- **Exercise requirements**
Output the first line below and each one after it, exactly, up to and including the line holding "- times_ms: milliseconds". Pictures should not be copied.

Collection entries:
------------------------

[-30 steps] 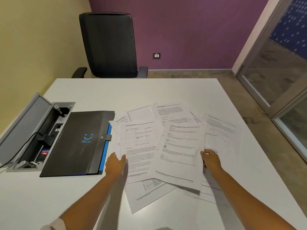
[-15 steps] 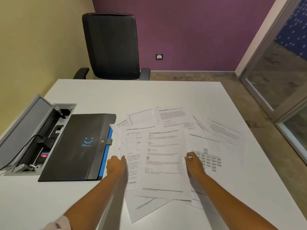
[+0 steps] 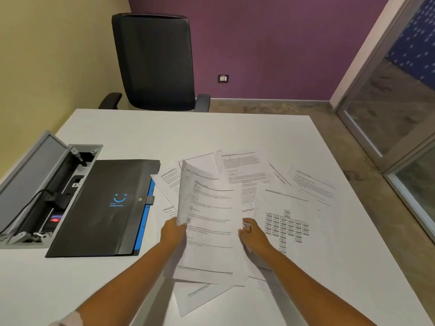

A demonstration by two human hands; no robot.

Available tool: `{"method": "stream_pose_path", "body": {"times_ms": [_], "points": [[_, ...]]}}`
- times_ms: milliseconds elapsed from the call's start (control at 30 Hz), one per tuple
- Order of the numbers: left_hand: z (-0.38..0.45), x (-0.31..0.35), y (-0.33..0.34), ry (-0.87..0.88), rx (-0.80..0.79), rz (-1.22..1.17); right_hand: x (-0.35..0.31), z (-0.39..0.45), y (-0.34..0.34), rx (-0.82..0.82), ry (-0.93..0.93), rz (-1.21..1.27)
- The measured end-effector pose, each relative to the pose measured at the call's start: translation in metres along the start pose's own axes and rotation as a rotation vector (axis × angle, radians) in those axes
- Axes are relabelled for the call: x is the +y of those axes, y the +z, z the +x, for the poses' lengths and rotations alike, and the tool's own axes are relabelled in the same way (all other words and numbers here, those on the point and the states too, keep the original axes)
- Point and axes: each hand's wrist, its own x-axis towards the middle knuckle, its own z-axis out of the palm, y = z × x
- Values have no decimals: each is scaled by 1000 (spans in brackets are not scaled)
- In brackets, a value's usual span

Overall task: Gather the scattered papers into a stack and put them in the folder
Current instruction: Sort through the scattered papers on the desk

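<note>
Several printed white papers (image 3: 292,184) lie scattered and overlapping on the white table (image 3: 211,132). My left hand (image 3: 173,231) grips the left edge of a small bundle of sheets (image 3: 211,231), which lifts and curls upward on that side. My right hand (image 3: 253,234) rests at the bundle's right edge, fingers curled against the paper; whether it pinches it is unclear. A sheet with a chart (image 3: 286,227) lies just to the right. The black folder (image 3: 103,208) with a blue smile logo lies shut to the left of the papers.
An open grey cable box (image 3: 35,184) with plugs sits at the table's left edge beside the folder. A black office chair (image 3: 153,62) stands behind the far edge. Glass doors (image 3: 388,118) are at the right.
My left hand has taken hold of the bundle's left edge and raised it off the table. My right hand slid further left with the top sheet, uncovering the chart sheet.
</note>
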Motion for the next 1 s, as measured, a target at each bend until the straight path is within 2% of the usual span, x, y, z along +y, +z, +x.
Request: {"method": "stream_pose_path", "body": {"times_ms": [133, 267, 433, 533, 667, 833, 1000], "points": [[-16, 3, -10, 85, -104, -174, -5, -11, -7, 55, 48, 264], [-33, 12, -23, 174, -178, -315, -25, -24, -20, 129, -26, 455], [-45, 32, -37, 269, -199, -347, -49, -43, -51, 198, -256, 377], [-50, 39, -38, 300, -175, -346, -55, -53, -65, 247, -308, 369], [-55, 43, -27, 292, -123, -320, -50, -52, -64, 215, -300, 421], [-57, 44, -12, 272, -152, -318, -33, -43, -49, 152, -261, 389], [-56, 26, 3, 165, -96, -199, -8, -35, -31, 59, -120, 153]]}}
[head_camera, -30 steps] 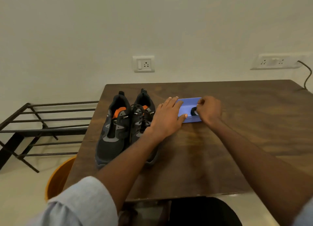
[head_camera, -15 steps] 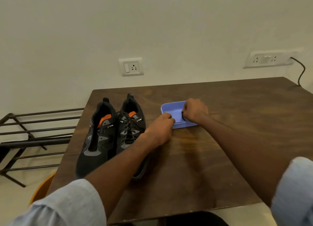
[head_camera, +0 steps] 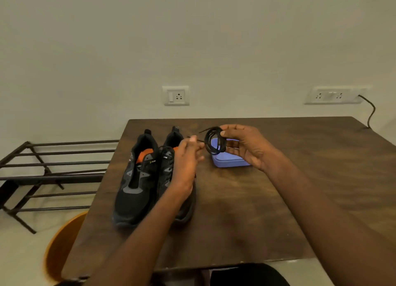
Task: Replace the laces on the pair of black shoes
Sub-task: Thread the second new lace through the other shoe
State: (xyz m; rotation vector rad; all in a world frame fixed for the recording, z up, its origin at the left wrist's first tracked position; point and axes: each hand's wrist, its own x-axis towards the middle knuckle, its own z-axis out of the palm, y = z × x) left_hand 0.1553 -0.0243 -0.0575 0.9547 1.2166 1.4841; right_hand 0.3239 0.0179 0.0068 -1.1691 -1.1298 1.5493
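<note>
right hand (head_camera: 246,146) pinches coiled lace (head_camera: 214,143) upright; left hand (head_camera: 188,154) pinches its end; shoes (head_camera: 137,178) point toeward the person.

I have one view only, a wide-angle camera on the wearer's head. It looks forward and down across the wooden table (head_camera: 278,200) toward the wall (head_camera: 192,39) behind it. Both forearms enter from the bottom edge, near the lens. No second view overlaps it.
</note>
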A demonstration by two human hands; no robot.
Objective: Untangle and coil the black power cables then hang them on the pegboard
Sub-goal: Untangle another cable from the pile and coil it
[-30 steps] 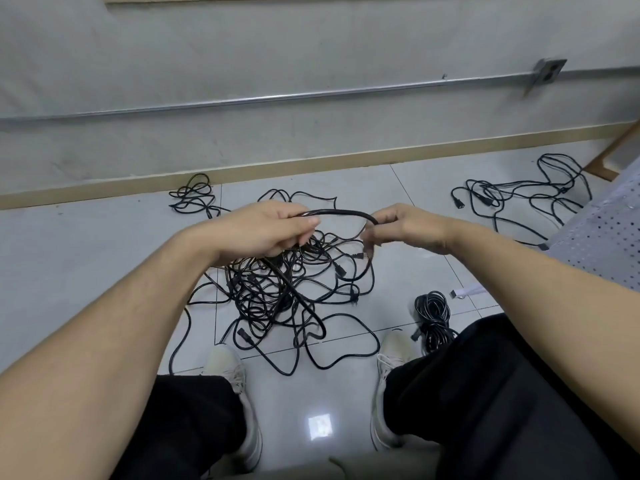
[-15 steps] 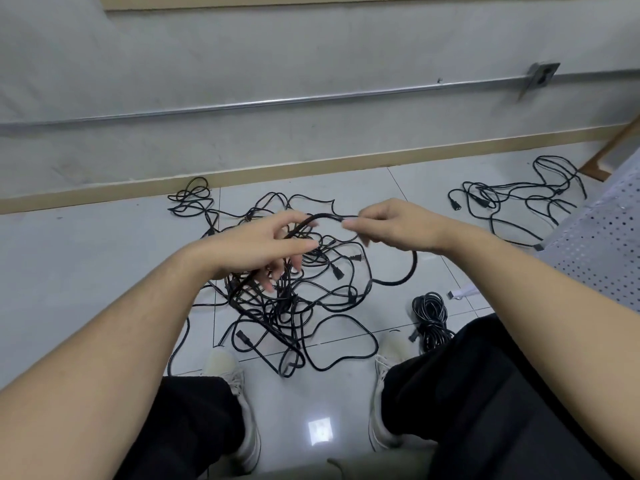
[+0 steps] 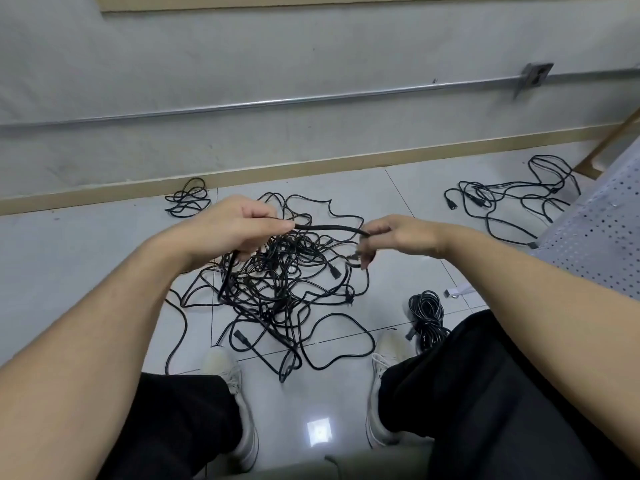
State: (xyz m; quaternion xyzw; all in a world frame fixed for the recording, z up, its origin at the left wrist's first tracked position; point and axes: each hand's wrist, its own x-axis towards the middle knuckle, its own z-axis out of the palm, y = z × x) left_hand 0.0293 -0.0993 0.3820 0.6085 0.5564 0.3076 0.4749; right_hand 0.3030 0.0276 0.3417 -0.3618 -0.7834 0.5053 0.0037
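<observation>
We are still at the untangling step, in our judgement: one cable [image 3: 329, 229] is stretched in a short arc between our two hands while the rest of it drops from the left hand [image 3: 235, 230] into the tangle [image 3: 284, 282] on the floor [image 3: 86, 258] just below the grip. The left hand's grip is curled closed round the cable, thumb on top; the right hand [image 3: 391, 237] pinches the cable's other end, its lower fingers loosely bent, and a plug seems to hang just under that pinch, though it is too blurred to be sure. Near the right foot lies a coiled bundle [image 3: 426, 311], and well off to the right of the grip a loose heap [image 3: 512, 199] lies by the pegboard [image 3: 595, 237]. Next, we judge, the held length must be drawn free of the tangle hand over hand, watching for snags, before any coiling. Compared with half a second ago, the hands are wider apart, the left hand has closed from an open reach onto the cable, and the span between the hands is longer.
</observation>
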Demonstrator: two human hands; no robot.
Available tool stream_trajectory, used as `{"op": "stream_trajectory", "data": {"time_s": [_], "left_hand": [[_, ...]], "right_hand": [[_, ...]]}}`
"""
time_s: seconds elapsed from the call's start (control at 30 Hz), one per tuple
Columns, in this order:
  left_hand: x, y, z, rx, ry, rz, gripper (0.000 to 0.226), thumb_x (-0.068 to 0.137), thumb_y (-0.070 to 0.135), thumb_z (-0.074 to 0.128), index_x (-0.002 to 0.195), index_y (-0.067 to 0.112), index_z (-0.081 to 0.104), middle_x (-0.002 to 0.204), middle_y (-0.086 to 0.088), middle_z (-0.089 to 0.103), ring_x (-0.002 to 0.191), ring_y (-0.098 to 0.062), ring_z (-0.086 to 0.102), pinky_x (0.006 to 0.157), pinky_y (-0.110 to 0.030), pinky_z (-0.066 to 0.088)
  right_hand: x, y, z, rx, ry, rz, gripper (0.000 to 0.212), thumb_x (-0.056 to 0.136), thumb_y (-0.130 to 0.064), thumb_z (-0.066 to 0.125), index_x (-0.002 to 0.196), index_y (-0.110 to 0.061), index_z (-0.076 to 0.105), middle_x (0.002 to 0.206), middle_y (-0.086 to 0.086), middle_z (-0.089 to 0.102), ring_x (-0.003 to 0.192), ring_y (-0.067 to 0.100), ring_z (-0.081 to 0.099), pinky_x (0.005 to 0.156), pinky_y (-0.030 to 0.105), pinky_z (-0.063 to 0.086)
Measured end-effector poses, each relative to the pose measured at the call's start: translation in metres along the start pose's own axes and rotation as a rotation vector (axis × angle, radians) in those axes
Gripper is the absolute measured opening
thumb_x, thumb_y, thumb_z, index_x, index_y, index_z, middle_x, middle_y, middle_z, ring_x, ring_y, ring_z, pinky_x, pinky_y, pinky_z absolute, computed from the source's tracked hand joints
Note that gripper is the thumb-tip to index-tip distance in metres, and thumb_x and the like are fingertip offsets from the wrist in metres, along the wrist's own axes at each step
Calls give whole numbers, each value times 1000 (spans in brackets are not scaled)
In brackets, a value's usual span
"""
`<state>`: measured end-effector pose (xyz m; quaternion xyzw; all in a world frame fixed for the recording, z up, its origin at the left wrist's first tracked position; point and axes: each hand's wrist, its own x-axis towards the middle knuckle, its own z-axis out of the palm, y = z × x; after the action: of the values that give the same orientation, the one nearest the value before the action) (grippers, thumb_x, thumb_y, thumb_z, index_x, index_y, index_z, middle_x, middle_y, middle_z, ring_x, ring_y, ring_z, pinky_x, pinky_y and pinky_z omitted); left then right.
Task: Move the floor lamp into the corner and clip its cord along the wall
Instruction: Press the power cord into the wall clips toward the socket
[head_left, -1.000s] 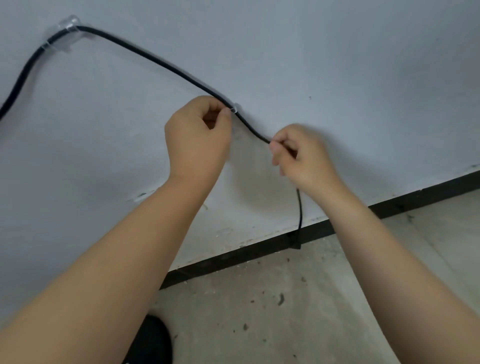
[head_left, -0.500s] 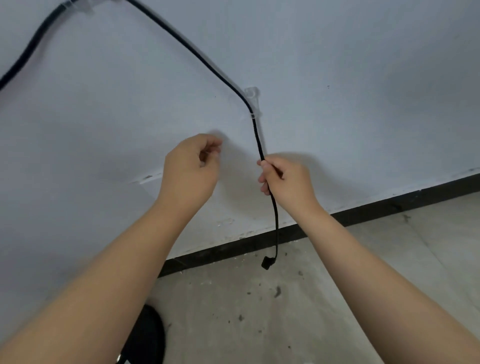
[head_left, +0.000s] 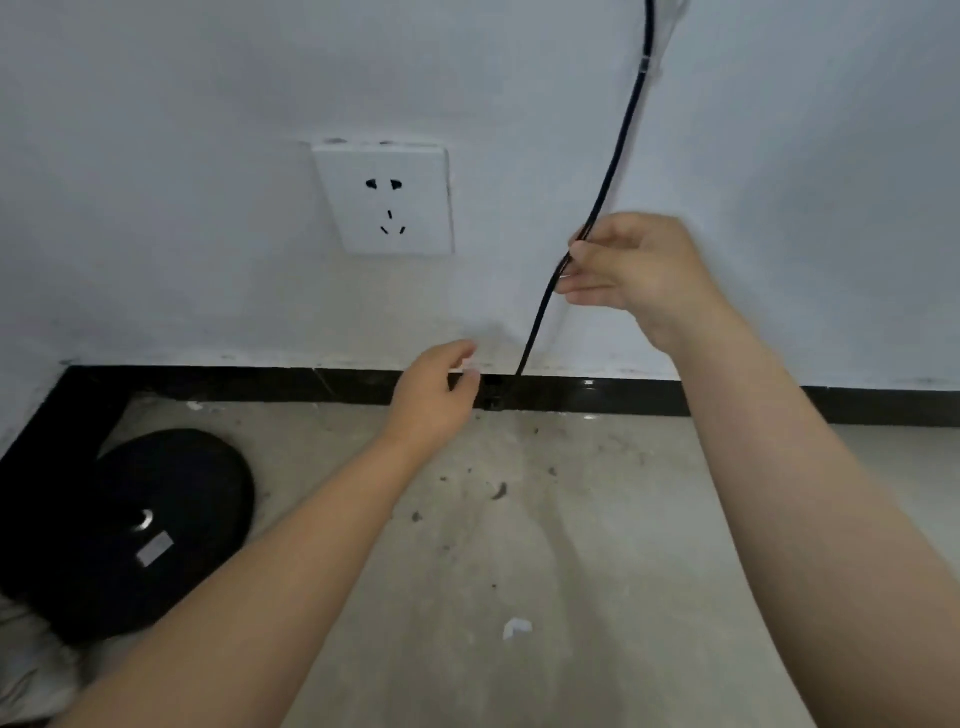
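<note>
Since half a second ago the view has dropped toward the floor, bringing a wall socket (head_left: 387, 200) into sight, and the left hand (head_left: 434, 395) has lowered to the black skirting board (head_left: 234, 382). At far left, the lamp's round black base (head_left: 150, 525) sits on the concrete floor (head_left: 519, 519) in the corner. The white socket is on the wall above and right of it. The left hand's fingers are curled loosely, holding nothing visible. Just right, the black cord (head_left: 605, 189) hangs down the wall through a clear clip (head_left: 645, 65). The right hand (head_left: 639, 270) pinches the cord between thumb and fingertips, the remaining fingers spread.
</note>
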<state>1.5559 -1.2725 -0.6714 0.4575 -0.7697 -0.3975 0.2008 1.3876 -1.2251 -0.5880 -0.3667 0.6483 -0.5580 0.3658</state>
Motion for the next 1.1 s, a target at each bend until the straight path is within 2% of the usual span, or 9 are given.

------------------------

- **Task output**
[-30 steps] 
[-15 steps] 
[+0 steps] 

A demonstration by two human hands; no robot.

Available tool: `{"method": "stream_pose_path", "body": {"times_ms": [_], "points": [[_, ...]]}}`
- times_ms: milliseconds elapsed from the call's start (control at 30 Hz), one per tuple

Nothing else is required for this exercise.